December 22, 2024

Buy, Sell, Hold (Tight): Eight Days of Market Frenzy

ONE of the most harrowing stretches in Wall Street history began with the loss of the AAA credit rating of the United States and ended with fears of a new recession. In between, the wild swings in the financial markets captivated the nation, and the world.

Even financial professionals were grasping for answers. Many were selling — and many were buying as fast as they could. Each was making a bet on whether last week was a hiccup, or the start of something worse.

9:45 p.m. Friday, Aug. 5: Waterbury Center, Vt.

As she watched her beloved Red Sox battle the Yankees, Karissa McDonough opened her laptop to check e-mail.

Jumping off the screen was a subject line from a news alert at 9:03 p.m.: “U.S. Long-Term Debt Downgraded by Standard Poor’s.”

She stared at her screen in disbelief. Ms. McDonough, the chief bond strategist at People’s United Bank in Connecticut, had spent her working life analyzing the debt of companies and governments. This news, however, was surreal. This happened in other countries. Not here.

“We were just downgraded!” she exclaimed to her husband.

“Who’s we?”

“The United States!”

She had to react swiftly. Clients might panic. Money managers at People’s United would need to know what to say. She began tapping on her laptop. At 11:02 p.m. she sent an e-mail to more than 100 colleagues. The downgrade, she told them, was “historic but not catastrophic.”

Ms. McDonough went on: “The U.S. Treasury market remains the safest, largest, most liquid investable asset class in the world.” Governments like China’s, she said, would be hard-pressed to find a better alternative.

She collapsed into bed. She had a sinking feeling that her vacation on Cape Cod, scheduled for the coming week, was about to be downgraded, too.

Noon Saturday, Aug. 6: Pasadena, Calif.

Stephen Walsh, the chief investment officer of Western Asset, had been expecting the e-mail all day.

“How do you think the markets will respond on Monday?” a worried official from the United States Treasury asked him.

A few weeks earlier, Western Asset, one of the nation’s largest bond fund managers, had asked Standard Poor’s for a private briefing about America’s credit rating. S. P. had already announced that there was an even chance that the nation’s AAA rating might be lowered.

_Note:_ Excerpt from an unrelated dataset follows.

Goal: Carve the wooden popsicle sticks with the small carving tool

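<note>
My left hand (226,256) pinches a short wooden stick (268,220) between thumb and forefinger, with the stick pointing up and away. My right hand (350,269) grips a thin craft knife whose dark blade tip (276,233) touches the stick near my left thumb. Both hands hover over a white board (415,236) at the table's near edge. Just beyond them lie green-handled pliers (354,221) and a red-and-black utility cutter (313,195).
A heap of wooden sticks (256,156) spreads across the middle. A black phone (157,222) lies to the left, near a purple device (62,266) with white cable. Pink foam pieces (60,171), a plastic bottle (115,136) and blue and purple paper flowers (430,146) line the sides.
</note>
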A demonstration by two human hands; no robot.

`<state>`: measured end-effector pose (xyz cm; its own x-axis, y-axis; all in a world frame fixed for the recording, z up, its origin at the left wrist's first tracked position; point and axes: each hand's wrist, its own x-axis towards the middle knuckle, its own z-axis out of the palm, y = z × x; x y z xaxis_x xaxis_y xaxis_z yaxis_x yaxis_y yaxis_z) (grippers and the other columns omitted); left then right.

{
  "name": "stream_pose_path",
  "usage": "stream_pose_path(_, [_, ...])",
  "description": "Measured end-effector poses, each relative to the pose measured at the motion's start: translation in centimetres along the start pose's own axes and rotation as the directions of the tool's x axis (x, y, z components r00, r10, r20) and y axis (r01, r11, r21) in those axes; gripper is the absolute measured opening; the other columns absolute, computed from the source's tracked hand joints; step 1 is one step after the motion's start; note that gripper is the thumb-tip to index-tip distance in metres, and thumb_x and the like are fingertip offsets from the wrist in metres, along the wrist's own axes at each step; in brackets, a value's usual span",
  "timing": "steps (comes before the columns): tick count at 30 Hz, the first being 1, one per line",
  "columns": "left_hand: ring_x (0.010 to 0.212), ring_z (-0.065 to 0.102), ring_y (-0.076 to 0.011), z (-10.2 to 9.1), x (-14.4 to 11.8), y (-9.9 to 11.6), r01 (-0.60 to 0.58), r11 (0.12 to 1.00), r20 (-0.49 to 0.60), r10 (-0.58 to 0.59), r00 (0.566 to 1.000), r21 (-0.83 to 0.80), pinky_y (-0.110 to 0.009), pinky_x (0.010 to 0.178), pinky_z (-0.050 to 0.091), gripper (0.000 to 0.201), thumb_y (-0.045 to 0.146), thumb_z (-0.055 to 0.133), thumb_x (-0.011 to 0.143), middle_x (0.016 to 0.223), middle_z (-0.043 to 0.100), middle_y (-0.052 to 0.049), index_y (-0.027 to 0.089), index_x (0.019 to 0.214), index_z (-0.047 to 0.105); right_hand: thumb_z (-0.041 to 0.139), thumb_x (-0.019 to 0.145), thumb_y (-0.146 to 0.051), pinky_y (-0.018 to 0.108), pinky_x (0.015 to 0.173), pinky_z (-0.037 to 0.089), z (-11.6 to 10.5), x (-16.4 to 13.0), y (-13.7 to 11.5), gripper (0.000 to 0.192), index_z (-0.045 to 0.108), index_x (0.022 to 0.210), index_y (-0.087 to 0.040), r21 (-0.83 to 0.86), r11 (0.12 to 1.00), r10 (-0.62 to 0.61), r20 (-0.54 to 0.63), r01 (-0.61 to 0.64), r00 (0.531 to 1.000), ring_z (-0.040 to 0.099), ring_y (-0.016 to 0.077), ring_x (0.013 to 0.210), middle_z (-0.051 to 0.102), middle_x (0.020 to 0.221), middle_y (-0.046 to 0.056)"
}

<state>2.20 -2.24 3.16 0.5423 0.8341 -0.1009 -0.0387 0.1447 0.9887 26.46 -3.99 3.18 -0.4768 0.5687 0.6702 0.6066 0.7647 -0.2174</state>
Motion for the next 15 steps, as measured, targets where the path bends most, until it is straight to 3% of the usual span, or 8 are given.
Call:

The S. P. analysts were prohibited from saying more. But when they met with Western Asset, it was clear that the odds had worsened. “You could tell a lot by their body language, how carefully they answered certain questions,” said one of the people in those meetings. The analysts didn’t say anything specific, but they didn’t have to. Afterward, Mr. Walsh took his top lieutenants into his office, one by one. A downgrade is inevitable, he told them. We need a plan.

Now, it had happened. The previous night, the once unthinkable had occurred. The Treasury official from Washington wanted to know how Mr. Walsh — a man who indirectly controls half a trillion dollars in assets — thought the markets would respond. The Treasury was planning to sell billions of dollars of new bonds in the coming week. If buyers didn’t materialize at the auctions, it could be disastrous for the government, the financial markets and the entire global economy.

”I think investors understand it’s not that big a deal,” Mr. Walsh told the Treasury official.

It was the same thing he had been saying all day to colleagues, hedge funds and investment banks seeking his advice. “U.S. Treasuries are still the most high-quality instrument out there,” he told them. People need a safe place to put their money, and if the downgrade unsettled the stock market, as he suspected it would, investors would flock to safe investments like Treasuries, regardless of S. P.’s opinions.

“World investors didn’t downgrade U.S. debt; S. P. did,” he told one caller. “It’s just one opinion.”

When he hung up, his wife turned to him.

“What if you’re wrong?” she asked.

“That’s the great thing about Wall Street,” he replied. “We’ll know Monday morning if I’m a genius or an idiot.”

11:30 p.m. Sunday, Aug. 7: East 66th Street, Manhattan

It looked like a sell-off. Not a panic like the one that had struck in 2008, but something different.

Michael Warlan, who heads equity trading for Third Avenue, a mutual fund company in Manhattan, sat in his home office on the Upper East Side, fielding calls and sending instant messages to brokers around the globe.

Amid the turbulence, he smelled opportunity.